→ **Required work**
Please write out the lines of the data exactly, beginning with the first and ending with the line containing "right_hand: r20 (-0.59"; leave the pictures behind.
• • • •
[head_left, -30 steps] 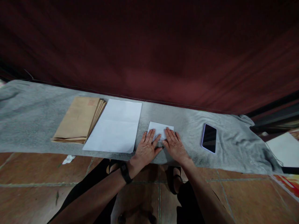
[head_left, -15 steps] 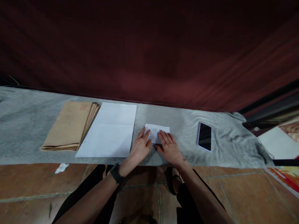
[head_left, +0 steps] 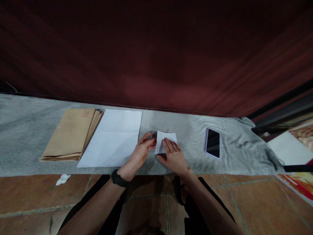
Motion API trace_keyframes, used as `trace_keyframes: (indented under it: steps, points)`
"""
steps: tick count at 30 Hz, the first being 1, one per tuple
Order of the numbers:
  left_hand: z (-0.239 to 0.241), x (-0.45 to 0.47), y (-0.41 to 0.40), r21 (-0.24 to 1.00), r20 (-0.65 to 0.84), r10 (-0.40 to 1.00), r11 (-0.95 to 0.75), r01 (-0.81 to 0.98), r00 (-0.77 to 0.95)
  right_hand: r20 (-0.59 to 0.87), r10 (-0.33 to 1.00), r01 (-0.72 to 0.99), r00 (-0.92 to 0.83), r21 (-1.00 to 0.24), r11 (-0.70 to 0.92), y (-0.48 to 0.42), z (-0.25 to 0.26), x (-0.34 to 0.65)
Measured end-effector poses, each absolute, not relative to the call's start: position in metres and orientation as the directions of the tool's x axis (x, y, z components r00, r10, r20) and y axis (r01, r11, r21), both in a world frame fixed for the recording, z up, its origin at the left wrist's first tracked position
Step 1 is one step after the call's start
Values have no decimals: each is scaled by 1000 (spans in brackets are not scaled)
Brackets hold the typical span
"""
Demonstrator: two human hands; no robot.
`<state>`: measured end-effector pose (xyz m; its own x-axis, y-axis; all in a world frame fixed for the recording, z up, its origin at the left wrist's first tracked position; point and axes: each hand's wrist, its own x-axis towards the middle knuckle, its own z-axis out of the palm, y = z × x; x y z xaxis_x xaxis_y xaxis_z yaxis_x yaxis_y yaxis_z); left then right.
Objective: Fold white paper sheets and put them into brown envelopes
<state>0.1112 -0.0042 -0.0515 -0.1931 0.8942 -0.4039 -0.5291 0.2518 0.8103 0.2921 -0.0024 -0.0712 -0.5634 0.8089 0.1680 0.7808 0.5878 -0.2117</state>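
A small folded white paper lies on the grey cloth in front of me. My left hand pinches the paper's left edge, which is lifted a little off the cloth. My right hand rests on the paper's near part, fingers pressing down on it. A black watch sits on my left wrist.
To the left lie a flat white sheet and a stack of brown envelopes. A phone lies to the right. A dark red curtain hangs behind. White paper lies at far right, and a scrap on the tiled floor.
Both hands lay flat on the folded paper; now my left hand has curled and taken its left edge, lifting it. The view has shifted slightly.
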Motion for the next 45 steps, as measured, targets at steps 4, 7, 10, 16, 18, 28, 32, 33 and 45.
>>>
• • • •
→ **Written solution**
[head_left, -30 steps] 
[head_left, -15 steps] 
[head_left, +0 steps] 
Motion API trace_keyframes, used as `trace_keyframes: (indented under it: steps, points)`
"""
steps: tick count at 30 Hz, the first being 1, one per tuple
Order of the numbers:
  left_hand: z (-0.239 to 0.241), x (-0.45 to 0.47), y (-0.41 to 0.40), r21 (-0.24 to 1.00), r20 (-0.65 to 0.84), r10 (-0.40 to 1.00), r11 (-0.95 to 0.75), r01 (-0.81 to 0.98), r00 (-0.77 to 0.95)
  right_hand: r20 (-0.59 to 0.87), r10 (-0.33 to 1.00), r01 (-0.72 to 0.99), r00 (-0.92 to 0.83), r21 (-1.00 to 0.24), r11 (-0.70 to 0.92), y (-0.48 to 0.42), z (-0.25 to 0.26), x (-0.34 to 0.65)

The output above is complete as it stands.